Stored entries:
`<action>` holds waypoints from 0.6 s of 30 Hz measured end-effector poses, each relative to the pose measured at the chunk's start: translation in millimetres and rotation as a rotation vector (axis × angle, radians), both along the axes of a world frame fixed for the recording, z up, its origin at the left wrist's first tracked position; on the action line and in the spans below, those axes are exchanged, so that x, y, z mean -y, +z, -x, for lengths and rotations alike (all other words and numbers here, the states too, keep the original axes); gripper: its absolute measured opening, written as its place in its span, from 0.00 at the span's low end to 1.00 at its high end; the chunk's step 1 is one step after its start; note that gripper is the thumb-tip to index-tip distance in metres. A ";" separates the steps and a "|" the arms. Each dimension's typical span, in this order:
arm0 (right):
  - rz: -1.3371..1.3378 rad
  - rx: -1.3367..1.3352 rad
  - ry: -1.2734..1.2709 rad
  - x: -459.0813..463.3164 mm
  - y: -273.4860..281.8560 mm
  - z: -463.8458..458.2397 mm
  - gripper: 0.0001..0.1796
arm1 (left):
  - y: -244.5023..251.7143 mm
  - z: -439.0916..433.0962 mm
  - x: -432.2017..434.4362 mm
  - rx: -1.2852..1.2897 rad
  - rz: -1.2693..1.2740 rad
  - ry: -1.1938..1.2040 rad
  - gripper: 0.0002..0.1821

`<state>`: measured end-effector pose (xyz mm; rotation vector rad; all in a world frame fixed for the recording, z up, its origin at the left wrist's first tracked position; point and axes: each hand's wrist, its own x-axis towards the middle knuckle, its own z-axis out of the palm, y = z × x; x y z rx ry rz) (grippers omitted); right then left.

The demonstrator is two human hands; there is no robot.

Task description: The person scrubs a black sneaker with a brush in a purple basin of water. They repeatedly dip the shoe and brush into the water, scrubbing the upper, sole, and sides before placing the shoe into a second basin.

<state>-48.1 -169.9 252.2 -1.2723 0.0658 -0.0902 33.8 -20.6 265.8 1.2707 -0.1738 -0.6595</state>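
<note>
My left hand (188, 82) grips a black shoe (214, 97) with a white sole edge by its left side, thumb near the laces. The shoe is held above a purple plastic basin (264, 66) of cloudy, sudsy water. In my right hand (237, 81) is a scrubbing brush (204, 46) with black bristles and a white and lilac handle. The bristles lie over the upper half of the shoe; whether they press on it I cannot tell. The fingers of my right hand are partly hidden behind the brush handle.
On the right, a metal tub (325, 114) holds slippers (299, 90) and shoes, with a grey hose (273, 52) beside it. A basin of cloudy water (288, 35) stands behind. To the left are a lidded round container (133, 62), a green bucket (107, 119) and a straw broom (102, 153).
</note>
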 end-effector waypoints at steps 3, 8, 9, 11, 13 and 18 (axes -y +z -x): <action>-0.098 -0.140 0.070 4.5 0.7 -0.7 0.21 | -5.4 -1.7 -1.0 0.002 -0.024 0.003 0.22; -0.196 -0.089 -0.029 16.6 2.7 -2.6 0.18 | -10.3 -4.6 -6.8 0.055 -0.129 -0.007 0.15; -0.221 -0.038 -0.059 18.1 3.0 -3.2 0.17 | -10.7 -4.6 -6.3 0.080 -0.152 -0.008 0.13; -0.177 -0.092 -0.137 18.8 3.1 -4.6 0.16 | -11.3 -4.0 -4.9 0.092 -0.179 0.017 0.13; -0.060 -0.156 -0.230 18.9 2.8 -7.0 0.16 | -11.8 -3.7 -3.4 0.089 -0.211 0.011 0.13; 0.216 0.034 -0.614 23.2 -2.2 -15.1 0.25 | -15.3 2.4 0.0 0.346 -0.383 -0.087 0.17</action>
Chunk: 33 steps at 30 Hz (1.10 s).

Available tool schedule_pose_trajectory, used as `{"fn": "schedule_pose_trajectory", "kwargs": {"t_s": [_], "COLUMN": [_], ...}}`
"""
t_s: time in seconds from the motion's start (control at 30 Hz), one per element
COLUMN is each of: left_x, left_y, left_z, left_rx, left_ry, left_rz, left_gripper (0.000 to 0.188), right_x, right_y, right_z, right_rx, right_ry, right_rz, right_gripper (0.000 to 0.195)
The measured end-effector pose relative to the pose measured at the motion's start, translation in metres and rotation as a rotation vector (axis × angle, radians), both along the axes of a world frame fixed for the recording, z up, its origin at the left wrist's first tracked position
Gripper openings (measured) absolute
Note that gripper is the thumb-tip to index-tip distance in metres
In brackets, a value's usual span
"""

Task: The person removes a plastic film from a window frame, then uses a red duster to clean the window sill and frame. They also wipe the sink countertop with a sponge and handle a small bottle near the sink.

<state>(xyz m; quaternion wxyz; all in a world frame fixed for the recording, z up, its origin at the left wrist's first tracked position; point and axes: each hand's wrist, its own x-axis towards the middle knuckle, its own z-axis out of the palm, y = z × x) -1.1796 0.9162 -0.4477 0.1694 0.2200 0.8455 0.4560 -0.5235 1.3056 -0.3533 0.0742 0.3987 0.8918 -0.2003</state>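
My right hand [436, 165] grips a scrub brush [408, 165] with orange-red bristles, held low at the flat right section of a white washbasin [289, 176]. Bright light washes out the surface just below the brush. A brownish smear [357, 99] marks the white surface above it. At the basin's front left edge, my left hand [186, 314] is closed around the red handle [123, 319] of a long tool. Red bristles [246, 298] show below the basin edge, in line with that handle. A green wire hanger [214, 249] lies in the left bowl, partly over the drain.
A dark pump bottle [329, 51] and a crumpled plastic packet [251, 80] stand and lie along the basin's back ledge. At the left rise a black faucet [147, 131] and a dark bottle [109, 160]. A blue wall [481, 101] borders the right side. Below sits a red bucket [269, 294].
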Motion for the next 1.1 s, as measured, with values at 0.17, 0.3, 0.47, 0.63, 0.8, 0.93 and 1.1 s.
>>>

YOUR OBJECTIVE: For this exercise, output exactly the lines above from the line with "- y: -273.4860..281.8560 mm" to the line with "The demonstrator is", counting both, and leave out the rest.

TASK RESULT:
  - y: -273.4860..281.8560 mm
  - z: -463.8458..458.2397 mm
  - gripper: 0.0001..0.1796
arm1 (left):
  - y: -244.5023..251.7143 mm
  - z: -439.0916..433.0962 mm
  - x: -432.2017..434.4362 mm
  - rx: -1.2852..1.2897 rad
  - rz: -1.2693..1.2740 rad
  - ry: -1.1938..1.2040 rad
  - gripper: 0.0002..0.1821

`<state>`: measured end-effector pose (xyz mm; rotation vector rad; all in a world frame fixed for the recording, z up, its origin at the left wrist's first tracked position; point and axes: each hand's wrist, its own x-axis towards the middle knuckle, its own z-axis out of the palm, y = z × x; x y z rx ry rz) (grippers omitted); right then left.

The demonstrator is two human hands; there is no robot.

With the answer given, the exercise is complete.